■ **Your instructions**:
Restate, exactly as written, the entries below from the line that holds "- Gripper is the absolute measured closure" through the line that holds "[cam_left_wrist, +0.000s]". Pictures are not part of the copy.

■ **Source data**:
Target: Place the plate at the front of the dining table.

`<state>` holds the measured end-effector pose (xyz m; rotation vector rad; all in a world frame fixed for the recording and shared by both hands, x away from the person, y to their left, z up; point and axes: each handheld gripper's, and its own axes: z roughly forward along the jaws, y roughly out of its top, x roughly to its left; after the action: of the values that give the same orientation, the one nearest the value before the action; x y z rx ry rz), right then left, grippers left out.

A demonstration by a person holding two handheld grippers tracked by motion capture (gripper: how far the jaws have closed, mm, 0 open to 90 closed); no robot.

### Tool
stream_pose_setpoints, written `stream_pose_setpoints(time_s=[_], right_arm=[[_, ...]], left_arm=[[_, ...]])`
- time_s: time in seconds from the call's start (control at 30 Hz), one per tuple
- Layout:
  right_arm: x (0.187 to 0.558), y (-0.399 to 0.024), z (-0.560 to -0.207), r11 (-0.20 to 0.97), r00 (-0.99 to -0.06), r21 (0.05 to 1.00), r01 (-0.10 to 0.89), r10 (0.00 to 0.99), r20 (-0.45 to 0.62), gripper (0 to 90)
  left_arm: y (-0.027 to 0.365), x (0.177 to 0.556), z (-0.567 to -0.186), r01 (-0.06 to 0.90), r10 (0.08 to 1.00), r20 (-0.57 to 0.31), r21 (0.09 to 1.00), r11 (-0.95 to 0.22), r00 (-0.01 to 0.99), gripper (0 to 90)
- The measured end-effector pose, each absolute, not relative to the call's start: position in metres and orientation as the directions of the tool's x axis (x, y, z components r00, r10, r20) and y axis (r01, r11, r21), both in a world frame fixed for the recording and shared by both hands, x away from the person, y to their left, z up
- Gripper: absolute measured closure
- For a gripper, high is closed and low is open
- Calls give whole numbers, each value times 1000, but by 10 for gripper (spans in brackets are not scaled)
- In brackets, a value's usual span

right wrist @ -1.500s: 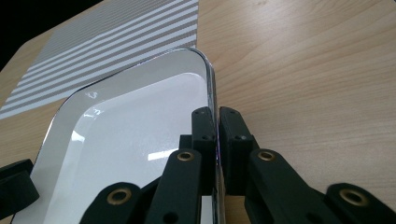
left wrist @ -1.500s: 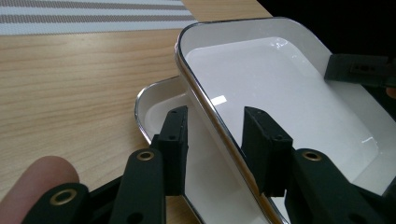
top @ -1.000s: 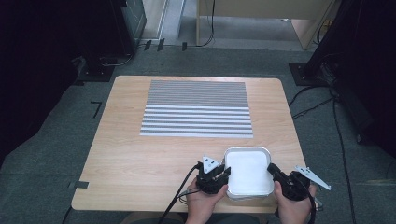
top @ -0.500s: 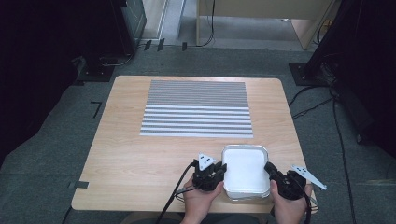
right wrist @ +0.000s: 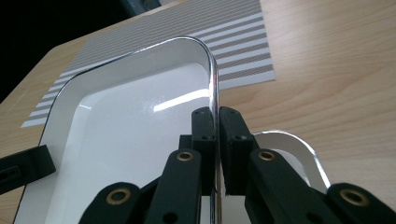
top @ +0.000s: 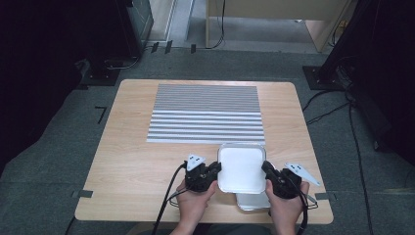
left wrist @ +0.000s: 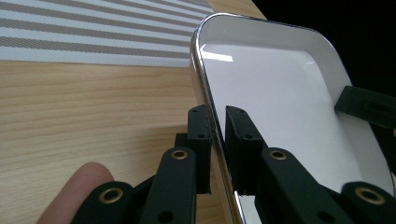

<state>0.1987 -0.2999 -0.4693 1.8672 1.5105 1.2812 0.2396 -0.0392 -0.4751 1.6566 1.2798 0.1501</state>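
Left tool (top: 211, 171) with jaws just closing onto the left rim of the white tray (top: 241, 168), right tool (top: 268, 172) clamped on its right rim, tray lifted above a second tray (top: 252, 200) at the tabletop's (top: 132, 156) near edge, striped mat (top: 205, 112) just beyond.

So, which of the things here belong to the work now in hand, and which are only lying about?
In the work:
- upper white tray, held by its rim on both sides
- left hand-held gripper
- right hand-held gripper
- second tray, lying under the first

Only lying about:
- striped mat on the table
- cables on the floor
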Motion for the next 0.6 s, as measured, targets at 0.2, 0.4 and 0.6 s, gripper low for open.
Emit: stream_pose_setpoints(time_s=[0.2, 0.4, 0.6], right_arm=[[208, -276, -467, -289, -42, 797, 531, 930, 365, 865], [220, -256, -466, -270, -69, 797, 541, 930, 362, 863], [231, -242, -464, -262, -88, 796, 546, 927, 365, 863]], left_arm=[[-18, 246, -476, 656, 810, -433, 751, 81, 396, 836], [1, 253, -475, 653, 821, -436, 750, 104, 369, 846], [12, 258, -473, 645, 830, -427, 756, 111, 357, 850]])
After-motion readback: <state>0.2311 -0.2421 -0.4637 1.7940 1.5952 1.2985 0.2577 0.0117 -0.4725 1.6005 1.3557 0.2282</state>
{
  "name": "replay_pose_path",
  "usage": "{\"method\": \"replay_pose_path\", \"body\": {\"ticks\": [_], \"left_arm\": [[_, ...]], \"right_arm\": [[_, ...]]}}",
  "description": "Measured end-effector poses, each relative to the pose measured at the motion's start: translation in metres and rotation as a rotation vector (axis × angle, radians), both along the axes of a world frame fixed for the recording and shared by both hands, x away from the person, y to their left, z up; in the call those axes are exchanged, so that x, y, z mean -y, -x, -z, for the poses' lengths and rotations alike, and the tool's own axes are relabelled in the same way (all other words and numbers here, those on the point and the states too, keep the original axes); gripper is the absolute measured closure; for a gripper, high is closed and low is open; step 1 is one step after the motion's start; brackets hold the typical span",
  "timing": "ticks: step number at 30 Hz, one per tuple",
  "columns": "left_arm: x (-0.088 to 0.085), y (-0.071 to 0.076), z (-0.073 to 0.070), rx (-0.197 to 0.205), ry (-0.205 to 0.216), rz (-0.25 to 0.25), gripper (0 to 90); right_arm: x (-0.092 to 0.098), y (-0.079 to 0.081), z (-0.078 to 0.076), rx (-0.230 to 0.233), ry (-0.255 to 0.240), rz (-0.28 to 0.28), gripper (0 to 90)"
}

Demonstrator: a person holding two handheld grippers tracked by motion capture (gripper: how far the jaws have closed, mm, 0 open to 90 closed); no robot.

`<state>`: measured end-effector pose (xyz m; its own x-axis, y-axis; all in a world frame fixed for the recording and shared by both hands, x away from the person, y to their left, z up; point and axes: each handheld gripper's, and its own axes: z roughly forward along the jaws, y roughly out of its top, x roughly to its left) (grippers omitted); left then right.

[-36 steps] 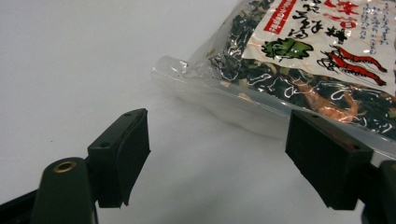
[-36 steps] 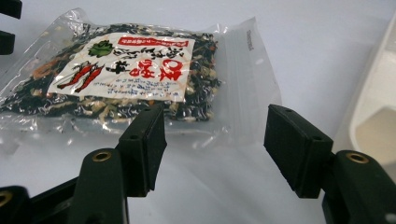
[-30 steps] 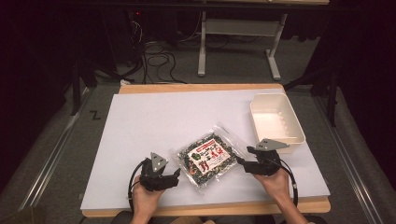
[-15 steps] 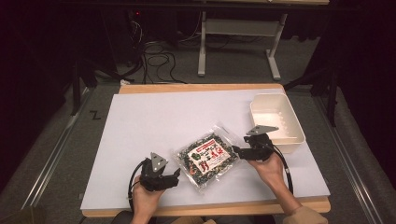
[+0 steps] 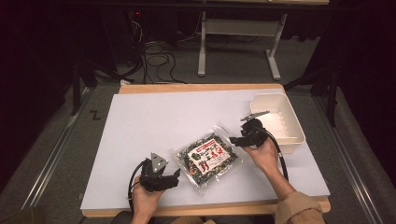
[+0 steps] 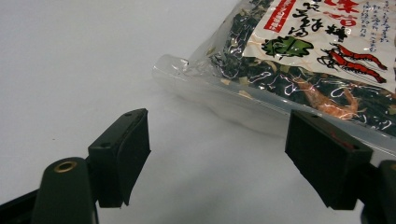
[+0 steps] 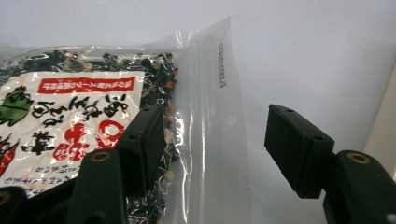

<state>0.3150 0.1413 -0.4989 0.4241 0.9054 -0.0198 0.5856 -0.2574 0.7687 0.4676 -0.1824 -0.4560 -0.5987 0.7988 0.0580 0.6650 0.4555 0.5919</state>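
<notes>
Your packet (image 5: 209, 159) of dried greens lies flat on the white-covered bench (image 5: 154, 126), between your two hands and left of the cream tray (image 5: 293, 133). Your right gripper (image 7: 208, 149) hovers at the packet's upper right end with its fingers (image 7: 299, 149) spread wide and empty; the clear sealed edge lies in the gap between them, unpinched. Your left gripper (image 6: 217, 161) sits by the packet's lower left corner, fingers (image 6: 123, 154) equally wide apart, holding nothing, with the packet's transparent edge just ahead.
</notes>
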Motion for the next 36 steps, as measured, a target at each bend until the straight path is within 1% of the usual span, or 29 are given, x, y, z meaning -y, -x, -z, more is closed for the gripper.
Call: {"method": "replay_pose_path", "body": {"ticks": [1, 3, 4, 7, 8, 10, 13, 14, 15, 16, 17, 18, 19, 20, 22, 24, 25, 26, 27, 29, 30, 32, 33, 35, 36], "left_arm": [[0.000, 0.000, 0.000, -0.002, 0.002, -0.002, 22.5], [0.000, 0.000, -0.001, 0.002, 0.004, 0.000, 22.5], [0.000, 0.000, 0.000, -0.001, -0.001, 0.002, 22.5], [0.001, 0.000, 0.000, -0.002, -0.003, 0.004, 22.5], [0.001, 0.000, 0.000, -0.002, -0.001, 0.004, 22.5], [0.001, 0.000, 0.000, -0.002, 0.000, 0.003, 22.5], [0.001, -0.001, 0.001, -0.005, -0.003, 0.001, 22.6], [0.001, -0.001, 0.001, -0.005, -0.003, 0.001, 22.7], [0.001, -0.001, 0.001, -0.012, -0.008, 0.006, 22.7], [0.001, -0.001, 0.001, -0.012, -0.008, 0.006, 22.7], [0.001, -0.001, 0.001, -0.011, -0.009, 0.007, 22.8], [0.002, -0.001, 0.001, -0.012, -0.011, 0.009, 22.8], [0.002, -0.001, 0.001, -0.012, -0.012, 0.010, 22.8], [0.002, -0.001, 0.002, -0.016, -0.014, 0.010, 22.9], [0.002, -0.002, 0.002, -0.017, -0.012, 0.010, 23.0], [0.002, -0.002, 0.002, -0.020, -0.013, 0.013, 23.1], [0.004, -0.002, 0.003, -0.023, -0.023, 0.017, 23.2], [0.004, -0.002, 0.003, -0.023, -0.023, 0.017, 23.2], [0.004, -0.002, 0.003, -0.024, -0.026, 0.018, 23.2], [0.004, -0.001, 0.003, -0.024, -0.023, 0.018, 23.3], [0.004, -0.001, 0.003, -0.024, -0.023, 0.018, 23.3], [0.003, -0.002, 0.003, -0.022, -0.018, 0.014, 23.3], [0.003, -0.002, 0.002, -0.021, -0.016, 0.014, 23.4], [0.004, -0.002, 0.003, -0.024, -0.022, 0.016, 23.4], [0.004, -0.002, 0.003, -0.023, -0.021, 0.017, 23.4]], "right_arm": [[0.000, -0.002, 0.001, -0.012, 0.003, 0.004, 39.1], [-0.003, -0.004, 0.005, -0.049, 0.025, 0.017, 39.5], [-0.003, -0.005, 0.007, -0.047, 0.033, 0.010, 39.5], [-0.003, -0.007, 0.008, -0.067, 0.025, 0.024, 40.0], [-0.003, -0.008, 0.011, -0.085, 0.025, 0.028, 40.4], [-0.003, -0.009, 0.014, -0.106, 0.030, 0.023, 41.7], [-0.004, -0.009, 0.018, -0.149, 0.026, 0.021, 44.1], [-0.004, -0.009, 0.018, -0.149, 0.026, 0.021, 44.1], [-0.004, -0.009, 0.019, -0.165, 0.001, 0.015, 46.9], [-0.004, -0.009, 0.019, -0.165, 0.001, 0.015, 46.9], [-0.003, -0.010, 0.020, -0.170, -0.014, 0.016, 50.5], [-0.002, -0.010, 0.021, -0.168, -0.015, 0.014, 52.7], [-0.002, -0.010, 0.021, -0.168, -0.015, 0.014, 52.7], [-0.001, -0.009, 0.021, -0.170, -0.027, 0.004, 58.7], [0.000, -0.008, 0.021, -0.164, -0.024, -0.004, 62.5], [0.000, -0.008, 0.020, -0.165, -0.023, -0.008, 64.3], [0.001, -0.008, 0.019, -0.163, -0.022, -0.015, 68.0], [0.001, -0.008, 0.019, -0.163, -0.022, -0.015, 68.0], [0.001, -0.008, 0.020, -0.172, -0.025, -0.013, 72.1], [0.001, -0.007, 0.022, -0.174, -0.018, -0.023, 76.4], [0.001, -0.007, 0.022, -0.174, -0.018, -0.023, 76.4], [0.001, -0.007, 0.023, -0.180, -0.013, -0.030, 81.4], [0.000, -0.006, 0.022, -0.169, -0.010, -0.043, 85.8], [0.001, -0.006, 0.021, -0.163, -0.013, -0.049, 87.0], [0.001, -0.005, 0.018, -0.151, -0.019, -0.052, 89.7]]}}
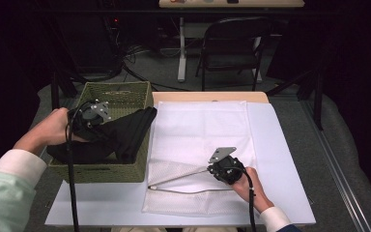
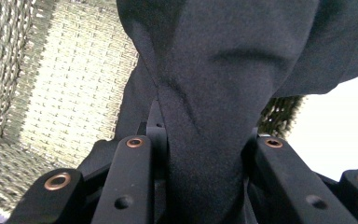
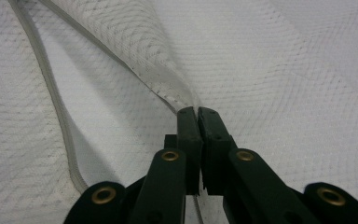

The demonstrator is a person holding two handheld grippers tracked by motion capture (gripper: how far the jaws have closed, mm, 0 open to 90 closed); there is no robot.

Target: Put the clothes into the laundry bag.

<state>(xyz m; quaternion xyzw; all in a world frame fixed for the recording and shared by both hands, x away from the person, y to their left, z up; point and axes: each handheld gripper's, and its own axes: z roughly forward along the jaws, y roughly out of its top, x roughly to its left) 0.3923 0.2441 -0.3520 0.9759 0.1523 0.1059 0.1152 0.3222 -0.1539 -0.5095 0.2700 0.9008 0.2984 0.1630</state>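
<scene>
Two grips: both live, one hand each.
Right gripper: near edge of the table, jaws pinched tight on the upper lip of the mesh laundry bag by its zipper; lip is lifted, so the mouth gapes toward the basket.
Bag: flat on the white table top, mouth at the near side, body running to the far edge.
Left gripper: over the wicker basket at the table's left edge, jaws part-closed and clamped on a thick bunch of black garment.
Garment: mostly in the basket, one fold draped over its right rim.
Step, my read: lift garment out, feed into the bag.
Do it well: raise until the tail clears the rim, keep the lip high and taut, lead in with the bunched end.
Risk: trailing cloth snagging the wicker.
</scene>
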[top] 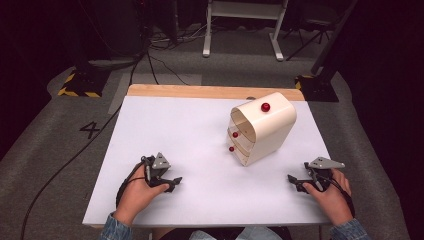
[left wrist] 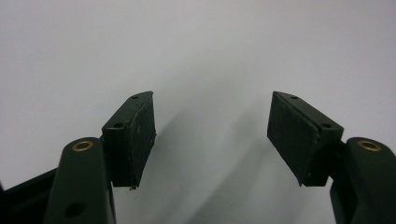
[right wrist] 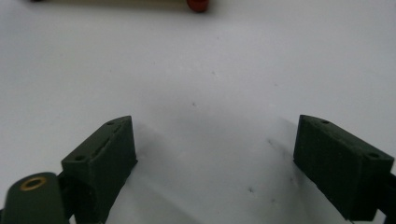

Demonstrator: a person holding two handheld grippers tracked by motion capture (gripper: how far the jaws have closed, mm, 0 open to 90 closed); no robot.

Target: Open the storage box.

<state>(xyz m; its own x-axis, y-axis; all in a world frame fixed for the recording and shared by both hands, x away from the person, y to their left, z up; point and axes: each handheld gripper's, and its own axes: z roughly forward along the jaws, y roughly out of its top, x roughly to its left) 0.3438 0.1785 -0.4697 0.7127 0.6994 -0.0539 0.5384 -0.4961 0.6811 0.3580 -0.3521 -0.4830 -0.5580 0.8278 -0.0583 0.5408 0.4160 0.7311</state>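
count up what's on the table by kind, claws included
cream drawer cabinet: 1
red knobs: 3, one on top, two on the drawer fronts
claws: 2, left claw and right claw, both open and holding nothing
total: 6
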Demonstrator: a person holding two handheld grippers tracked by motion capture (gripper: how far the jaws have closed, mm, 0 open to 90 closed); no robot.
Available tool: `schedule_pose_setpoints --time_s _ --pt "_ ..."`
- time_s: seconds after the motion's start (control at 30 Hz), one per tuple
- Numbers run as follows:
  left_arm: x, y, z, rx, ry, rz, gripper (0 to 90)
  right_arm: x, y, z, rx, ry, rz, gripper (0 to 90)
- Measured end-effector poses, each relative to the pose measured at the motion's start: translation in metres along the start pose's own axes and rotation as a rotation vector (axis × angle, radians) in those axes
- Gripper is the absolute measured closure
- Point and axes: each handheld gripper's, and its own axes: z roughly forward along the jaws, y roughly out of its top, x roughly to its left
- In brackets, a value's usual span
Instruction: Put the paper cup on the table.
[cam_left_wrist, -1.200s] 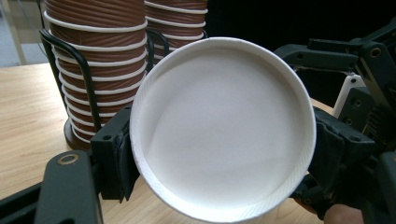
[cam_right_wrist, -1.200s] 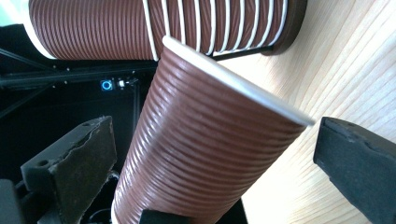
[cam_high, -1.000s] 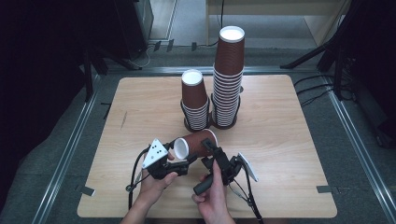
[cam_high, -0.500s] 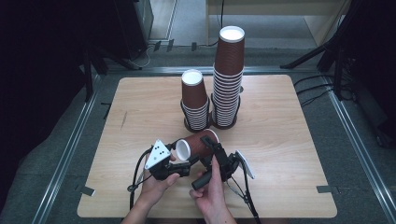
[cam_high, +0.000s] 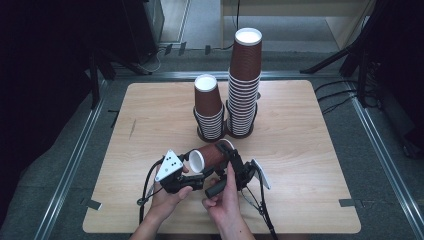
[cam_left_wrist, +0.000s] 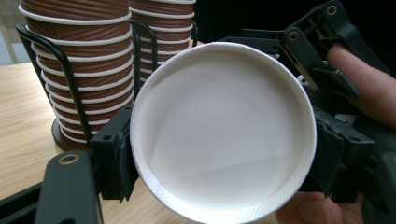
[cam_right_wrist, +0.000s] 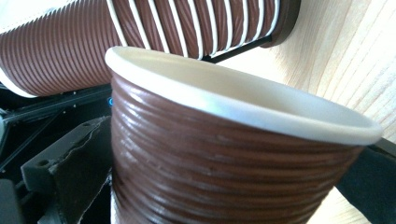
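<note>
The paper cup (cam_high: 210, 157) lies on its side just above the near middle of the table (cam_high: 310, 165), held between both tools. The left gripper (cam_high: 197, 172) is clamped on its base end, the right gripper (cam_high: 227, 152) clamped near its rim. Two racked cup stacks (cam_high: 243, 85) stand farther back.

Both grippers are black. The left gripper (cam_high: 192, 172) carries a grey three-cornered plate (cam_high: 168, 165) dotted with small dark marks, and the right gripper (cam_high: 227, 162) has a pale plate (cam_high: 260, 173) at its side. Black cables (cam_high: 145, 192) trail from each. Brass-coloured rivets (cam_left_wrist: 68, 159) sit in the jaw arms. The person's forearms (cam_high: 150, 227) are bare, with no sleeves visible.
</note>
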Motion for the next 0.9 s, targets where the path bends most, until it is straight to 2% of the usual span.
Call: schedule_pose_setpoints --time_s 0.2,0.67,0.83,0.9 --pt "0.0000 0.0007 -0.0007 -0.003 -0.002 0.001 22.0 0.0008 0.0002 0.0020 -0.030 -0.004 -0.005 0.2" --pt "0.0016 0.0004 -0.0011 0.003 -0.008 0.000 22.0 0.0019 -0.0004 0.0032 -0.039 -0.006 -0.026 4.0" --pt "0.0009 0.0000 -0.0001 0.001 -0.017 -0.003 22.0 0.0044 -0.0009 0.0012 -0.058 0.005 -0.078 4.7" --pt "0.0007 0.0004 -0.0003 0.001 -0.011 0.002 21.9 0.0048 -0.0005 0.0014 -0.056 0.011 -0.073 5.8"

■ **Final answer**:
- Gripper is the absolute measured closure
- Point and axes: each handheld gripper's, and its own axes: z roughly forward along the jaws, y roughly out of its top, x roughly to its left
- In brackets, a value's usual span
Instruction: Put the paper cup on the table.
[cam_left_wrist, -1.200s] 
[cam_right_wrist, -1.200s] 
[cam_high, -1.000s] 
[cam_high, -0.500s] 
[cam_high, +0.000s] 
[cam_left_wrist, +0.000s] 

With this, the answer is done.